Data supplied START

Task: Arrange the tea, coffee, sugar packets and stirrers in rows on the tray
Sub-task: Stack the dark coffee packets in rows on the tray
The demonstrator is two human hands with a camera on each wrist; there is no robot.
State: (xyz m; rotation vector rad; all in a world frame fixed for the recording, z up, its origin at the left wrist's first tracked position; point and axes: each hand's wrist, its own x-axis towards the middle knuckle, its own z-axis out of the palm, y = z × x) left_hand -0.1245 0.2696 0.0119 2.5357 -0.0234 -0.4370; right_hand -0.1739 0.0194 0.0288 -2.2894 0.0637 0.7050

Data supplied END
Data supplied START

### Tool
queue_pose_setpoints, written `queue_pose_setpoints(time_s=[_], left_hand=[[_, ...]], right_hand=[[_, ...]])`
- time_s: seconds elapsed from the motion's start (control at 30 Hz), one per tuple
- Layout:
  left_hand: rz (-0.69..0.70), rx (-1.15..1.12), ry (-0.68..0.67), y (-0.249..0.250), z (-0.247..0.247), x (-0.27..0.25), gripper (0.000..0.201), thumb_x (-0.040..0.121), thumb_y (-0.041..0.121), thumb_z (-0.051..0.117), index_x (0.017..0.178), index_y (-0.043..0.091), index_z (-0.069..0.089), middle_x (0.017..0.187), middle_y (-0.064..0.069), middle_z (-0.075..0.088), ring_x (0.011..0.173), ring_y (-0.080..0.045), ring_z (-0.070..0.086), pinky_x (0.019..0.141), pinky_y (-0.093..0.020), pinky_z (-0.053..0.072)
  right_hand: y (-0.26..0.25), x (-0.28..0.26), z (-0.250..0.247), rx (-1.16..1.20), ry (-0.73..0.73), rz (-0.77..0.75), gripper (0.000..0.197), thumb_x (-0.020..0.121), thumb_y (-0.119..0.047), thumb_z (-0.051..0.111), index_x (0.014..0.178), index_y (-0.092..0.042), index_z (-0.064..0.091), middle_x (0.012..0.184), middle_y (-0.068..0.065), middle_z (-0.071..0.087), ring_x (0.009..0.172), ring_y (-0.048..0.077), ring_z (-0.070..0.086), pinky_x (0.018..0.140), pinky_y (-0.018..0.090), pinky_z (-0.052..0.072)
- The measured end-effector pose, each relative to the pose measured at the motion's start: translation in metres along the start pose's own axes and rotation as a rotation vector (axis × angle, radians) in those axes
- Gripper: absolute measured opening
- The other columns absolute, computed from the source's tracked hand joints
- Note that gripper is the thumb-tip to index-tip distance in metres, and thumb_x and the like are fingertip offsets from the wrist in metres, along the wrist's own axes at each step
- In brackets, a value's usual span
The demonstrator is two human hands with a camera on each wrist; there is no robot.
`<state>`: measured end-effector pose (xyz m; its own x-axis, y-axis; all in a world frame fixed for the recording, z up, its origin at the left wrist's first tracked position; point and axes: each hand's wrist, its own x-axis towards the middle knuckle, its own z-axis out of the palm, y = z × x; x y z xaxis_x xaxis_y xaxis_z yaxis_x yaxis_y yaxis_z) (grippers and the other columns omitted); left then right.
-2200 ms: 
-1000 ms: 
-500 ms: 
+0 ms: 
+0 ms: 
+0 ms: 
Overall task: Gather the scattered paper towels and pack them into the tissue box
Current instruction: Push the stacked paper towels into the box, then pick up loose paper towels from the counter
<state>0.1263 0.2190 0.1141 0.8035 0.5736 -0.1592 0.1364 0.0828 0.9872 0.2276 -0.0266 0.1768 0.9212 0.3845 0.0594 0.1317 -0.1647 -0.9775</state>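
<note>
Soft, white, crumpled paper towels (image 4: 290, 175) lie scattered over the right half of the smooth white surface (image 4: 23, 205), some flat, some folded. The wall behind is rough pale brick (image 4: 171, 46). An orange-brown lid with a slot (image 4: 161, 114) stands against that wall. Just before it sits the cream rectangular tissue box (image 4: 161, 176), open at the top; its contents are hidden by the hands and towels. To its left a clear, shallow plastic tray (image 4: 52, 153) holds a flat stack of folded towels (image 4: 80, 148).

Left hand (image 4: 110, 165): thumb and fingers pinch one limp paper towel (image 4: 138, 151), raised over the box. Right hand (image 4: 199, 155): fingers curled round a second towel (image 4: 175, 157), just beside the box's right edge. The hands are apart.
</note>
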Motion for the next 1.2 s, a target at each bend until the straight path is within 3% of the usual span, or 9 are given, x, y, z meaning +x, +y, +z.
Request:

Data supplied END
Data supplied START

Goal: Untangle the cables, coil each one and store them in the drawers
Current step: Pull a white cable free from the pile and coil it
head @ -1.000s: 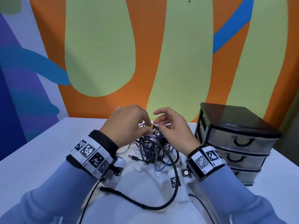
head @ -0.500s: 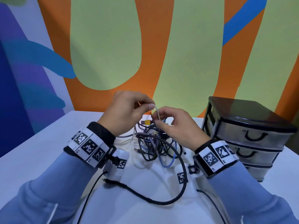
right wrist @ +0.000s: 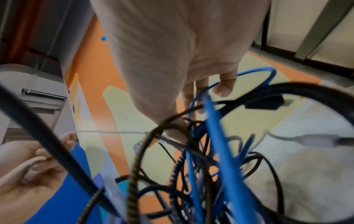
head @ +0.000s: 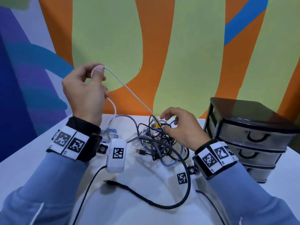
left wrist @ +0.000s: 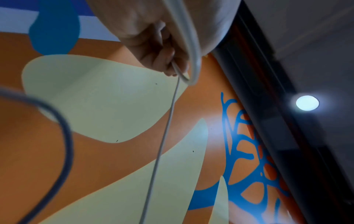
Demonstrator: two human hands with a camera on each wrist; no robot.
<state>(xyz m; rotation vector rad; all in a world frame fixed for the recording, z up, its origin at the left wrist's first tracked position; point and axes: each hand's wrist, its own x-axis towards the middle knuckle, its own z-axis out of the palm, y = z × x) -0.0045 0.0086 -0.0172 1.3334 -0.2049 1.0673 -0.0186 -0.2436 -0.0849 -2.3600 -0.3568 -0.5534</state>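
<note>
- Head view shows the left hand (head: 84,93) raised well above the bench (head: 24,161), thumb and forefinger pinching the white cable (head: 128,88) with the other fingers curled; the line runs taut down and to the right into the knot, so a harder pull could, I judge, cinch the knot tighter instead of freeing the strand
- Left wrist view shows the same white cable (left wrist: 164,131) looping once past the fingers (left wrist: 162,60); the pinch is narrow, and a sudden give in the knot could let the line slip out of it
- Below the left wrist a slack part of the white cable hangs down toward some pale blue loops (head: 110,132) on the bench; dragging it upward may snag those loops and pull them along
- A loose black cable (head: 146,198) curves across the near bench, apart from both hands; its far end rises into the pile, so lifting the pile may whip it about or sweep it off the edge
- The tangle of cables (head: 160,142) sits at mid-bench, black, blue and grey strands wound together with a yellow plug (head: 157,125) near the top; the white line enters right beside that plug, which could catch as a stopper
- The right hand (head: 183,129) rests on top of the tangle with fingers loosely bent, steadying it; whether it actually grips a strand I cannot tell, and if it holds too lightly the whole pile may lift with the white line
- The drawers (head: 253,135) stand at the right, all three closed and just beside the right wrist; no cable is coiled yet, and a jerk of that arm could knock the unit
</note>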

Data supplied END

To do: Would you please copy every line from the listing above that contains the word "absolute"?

Result of this exercise:
- Gripper: absolute measured opening
- The other columns absolute, computed from the source's tracked hand joints

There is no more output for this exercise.